Home Research Deeper Learning Solvable Model of In-Context Learning Using Linear Attention

Solvable Model of In-Context Learning Using Linear Attention

July 28, 2025 By: Mary Letey

Attention-based architectures are a powerful force in modern AI. In particular, the emergence of in-context learning enables these models to perform tasks far beyond the original next-token prediction pretraining. Our work provides a sharp characterization of in-context learning (ICL) in an analytically-solvable model, which offers insights into the sample complexity and data quality requirements for ICL to happen. These insights can be applied to more complex, realistic architectures.

In-context learning as task generalization

In-context learning (ICL) refers to the surprising ability of neural networks to execute new tasks based only on examples of other tasks seen in input, without any weight updates. Rather than being explicitly trained for a new task, the model appears to infer the task from context and generalize accordingly.

This behavior has been observed across a wide range of both model architectures and task settings. Large language models can perform translation, classification, or even basic arithmetic, after being prompted with some examples. This is surprising, as these models are not explicitly trained on such tasks; they are trained on next-token prediction over a corpus of internet data, and yet are able to implement algorithms for solving these tasks at test time.

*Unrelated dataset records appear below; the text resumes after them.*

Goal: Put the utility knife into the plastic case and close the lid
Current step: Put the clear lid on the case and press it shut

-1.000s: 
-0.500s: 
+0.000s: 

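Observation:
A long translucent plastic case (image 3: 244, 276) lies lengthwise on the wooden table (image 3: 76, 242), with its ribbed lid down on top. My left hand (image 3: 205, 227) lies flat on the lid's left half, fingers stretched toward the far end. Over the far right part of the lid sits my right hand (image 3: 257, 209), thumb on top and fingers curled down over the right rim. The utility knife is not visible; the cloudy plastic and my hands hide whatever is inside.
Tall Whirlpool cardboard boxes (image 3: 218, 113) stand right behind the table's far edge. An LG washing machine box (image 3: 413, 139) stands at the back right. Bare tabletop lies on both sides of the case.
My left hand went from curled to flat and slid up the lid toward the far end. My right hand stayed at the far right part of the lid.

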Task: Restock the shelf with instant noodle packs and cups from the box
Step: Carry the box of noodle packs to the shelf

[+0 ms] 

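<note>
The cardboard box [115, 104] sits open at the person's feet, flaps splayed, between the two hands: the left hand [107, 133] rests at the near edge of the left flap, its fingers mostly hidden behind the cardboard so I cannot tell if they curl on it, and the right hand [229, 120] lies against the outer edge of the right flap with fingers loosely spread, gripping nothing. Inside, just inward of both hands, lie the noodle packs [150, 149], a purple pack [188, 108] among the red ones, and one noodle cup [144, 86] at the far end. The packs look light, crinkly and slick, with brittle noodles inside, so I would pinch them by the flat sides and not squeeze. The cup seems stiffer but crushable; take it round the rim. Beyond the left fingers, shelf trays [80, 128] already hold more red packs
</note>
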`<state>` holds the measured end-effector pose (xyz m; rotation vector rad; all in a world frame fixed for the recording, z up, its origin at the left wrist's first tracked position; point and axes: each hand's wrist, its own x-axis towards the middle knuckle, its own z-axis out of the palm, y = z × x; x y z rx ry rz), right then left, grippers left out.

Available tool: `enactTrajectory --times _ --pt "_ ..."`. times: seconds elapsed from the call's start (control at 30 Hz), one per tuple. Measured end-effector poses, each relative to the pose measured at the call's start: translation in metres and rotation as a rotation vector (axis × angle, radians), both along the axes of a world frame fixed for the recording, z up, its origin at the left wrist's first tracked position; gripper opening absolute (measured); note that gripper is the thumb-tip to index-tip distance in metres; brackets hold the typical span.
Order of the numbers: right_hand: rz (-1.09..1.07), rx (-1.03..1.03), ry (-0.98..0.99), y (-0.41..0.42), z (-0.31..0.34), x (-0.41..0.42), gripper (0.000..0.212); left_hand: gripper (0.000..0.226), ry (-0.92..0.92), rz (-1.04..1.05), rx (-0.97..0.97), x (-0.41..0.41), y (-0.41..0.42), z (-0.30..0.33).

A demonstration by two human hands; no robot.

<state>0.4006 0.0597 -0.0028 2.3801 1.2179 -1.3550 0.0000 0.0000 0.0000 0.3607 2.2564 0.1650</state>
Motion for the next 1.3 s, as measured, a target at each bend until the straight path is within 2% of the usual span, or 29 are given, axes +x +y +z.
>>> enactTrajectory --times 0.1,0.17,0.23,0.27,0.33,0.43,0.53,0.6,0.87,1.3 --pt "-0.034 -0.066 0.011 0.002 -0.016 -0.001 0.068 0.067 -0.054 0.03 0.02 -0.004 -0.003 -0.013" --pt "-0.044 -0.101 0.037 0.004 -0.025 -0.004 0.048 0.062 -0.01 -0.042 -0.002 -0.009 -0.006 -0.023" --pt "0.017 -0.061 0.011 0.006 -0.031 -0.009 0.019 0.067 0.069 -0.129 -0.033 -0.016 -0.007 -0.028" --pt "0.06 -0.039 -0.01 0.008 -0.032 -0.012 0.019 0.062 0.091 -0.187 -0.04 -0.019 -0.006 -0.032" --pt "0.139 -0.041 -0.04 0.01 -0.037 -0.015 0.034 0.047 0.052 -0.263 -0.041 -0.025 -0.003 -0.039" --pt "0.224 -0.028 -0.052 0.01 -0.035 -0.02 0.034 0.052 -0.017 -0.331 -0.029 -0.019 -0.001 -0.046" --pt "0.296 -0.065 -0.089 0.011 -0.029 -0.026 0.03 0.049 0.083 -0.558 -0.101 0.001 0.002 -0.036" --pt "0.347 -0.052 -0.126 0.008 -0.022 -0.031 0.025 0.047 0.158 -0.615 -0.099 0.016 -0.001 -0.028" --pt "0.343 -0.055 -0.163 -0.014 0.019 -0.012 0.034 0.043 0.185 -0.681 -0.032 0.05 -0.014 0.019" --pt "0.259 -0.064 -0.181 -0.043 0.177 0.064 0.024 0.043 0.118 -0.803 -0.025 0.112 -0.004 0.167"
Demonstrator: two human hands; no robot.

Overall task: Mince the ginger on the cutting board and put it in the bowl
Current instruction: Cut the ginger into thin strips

Figure 1 gives a standard translation example, where the model can perform translation at test-time, despite not being trained explicitly on translation tasks.

Figure 1: Example of English-to-Klingon translation in-context. The model (pretrained on large amounts of text data, likely including English and Klingon) conditions on a few examples of English-to-Klingon pairs in order to perform the translation when prompted on a new query word (Earth).

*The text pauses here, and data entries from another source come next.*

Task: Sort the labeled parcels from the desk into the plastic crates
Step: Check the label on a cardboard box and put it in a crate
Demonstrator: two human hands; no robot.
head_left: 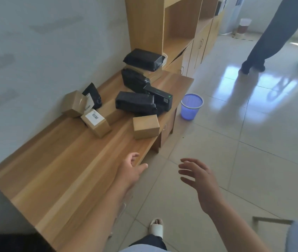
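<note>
Parcels lie clustered on the far half of a long wooden desk (68, 170) that stands against a pale wall. Nearest the camera among them, a plain cardboard box (146, 126) sits at the desk's front edge, and to its left a tilted cardboard box with a white barcode label (95, 123) rests on the desktop. Behind that one, a third brown box (74, 103) leans by the wall with a small black pouch (92, 95) propped against it. Further along, a black wrapped parcel (135, 103) lies flat, touching a black box with green marks (160, 97); another black parcel (134, 80) sits behind them, and a fourth black parcel (143, 59) is stacked higher, next to a wooden shelf unit (177, 30). The left hand (131, 170) hovers over the desk's front edge, fingers loosely spread, holding nothing. The right hand (199, 177) is raised over the tiled floor, fingers splayed wide, also empty and well apart from every parcel. A blue mesh wastebasket (191, 106) stands on the floor just beyond the desk's far end. Another person's dark-trousered legs (272, 37) appear at the upper right. A white slipper (156, 227) shows on the wearer's foot below.
</note>
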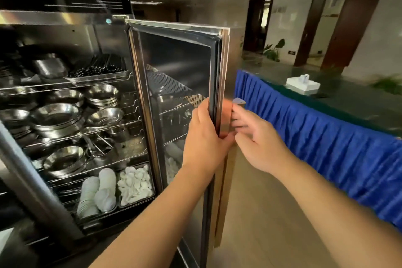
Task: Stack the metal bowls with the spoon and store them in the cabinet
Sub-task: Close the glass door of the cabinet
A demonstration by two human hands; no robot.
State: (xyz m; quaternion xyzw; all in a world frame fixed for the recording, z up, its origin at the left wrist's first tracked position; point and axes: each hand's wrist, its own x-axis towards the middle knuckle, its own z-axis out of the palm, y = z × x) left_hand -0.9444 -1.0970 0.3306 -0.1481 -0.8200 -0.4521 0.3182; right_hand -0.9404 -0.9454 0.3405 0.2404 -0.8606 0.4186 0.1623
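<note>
Cabinet (65,93), door (174,72) open, edge gripped mid-frame.

Filling left half of frame: steel cabinet, wire shelves loaded with metal bowls (56,117) stacked in nested piles at left centre; spoon not identifiable among them. Right of frame: long table (326,154) skirted in blue cloth, close beside door's swing path, likely limiting how far it opens. Lower left: white dishes (97,191) and white spoons (134,185) in bottom trays. Upper right on table: white box (302,85). Centre: left hand (204,137) clasped round door's free edge, presumably to steady or swing it; right hand (252,137) against outer face of same edge, fingers blurred, grasp not determinable.
</note>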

Simultaneously, theoretical studies explore ICL using simpler architectures, such as linear attention or multilayer perceptrons, with mathematically well-defined tasks like regression, Markov chain inference, or dynamical system prediction. Here we will focus on in-context regression: a model is pretrained to predict outputs $f(x_{\ell+1})$ from a context of input-output pairs $(x_1, f(x_1)), \dots, (x_\ell, f(x_\ell))$ and a query input $x_{\ell+1}$. The model is exposed to a variety of tasks, i.e. different $x \to f(x)$ relationships, during pretraining, and is then evaluated on its ability to generalize to new relationships from the same family of functions. In this way, the model has learned to learn new functions from data purely via context, without any new parameter updates after pretraining.

Figure 2: Illustration of an in-context regression setup. The model is pretrained on sequences of $(x,y)$ sample pairs for different tasks, and is then tested on a new task from the same family. Correctly predicting $f^\text{test}(x_{\ell+1})$ from the given sequence requires implicitly learning something about $f^\text{test}$.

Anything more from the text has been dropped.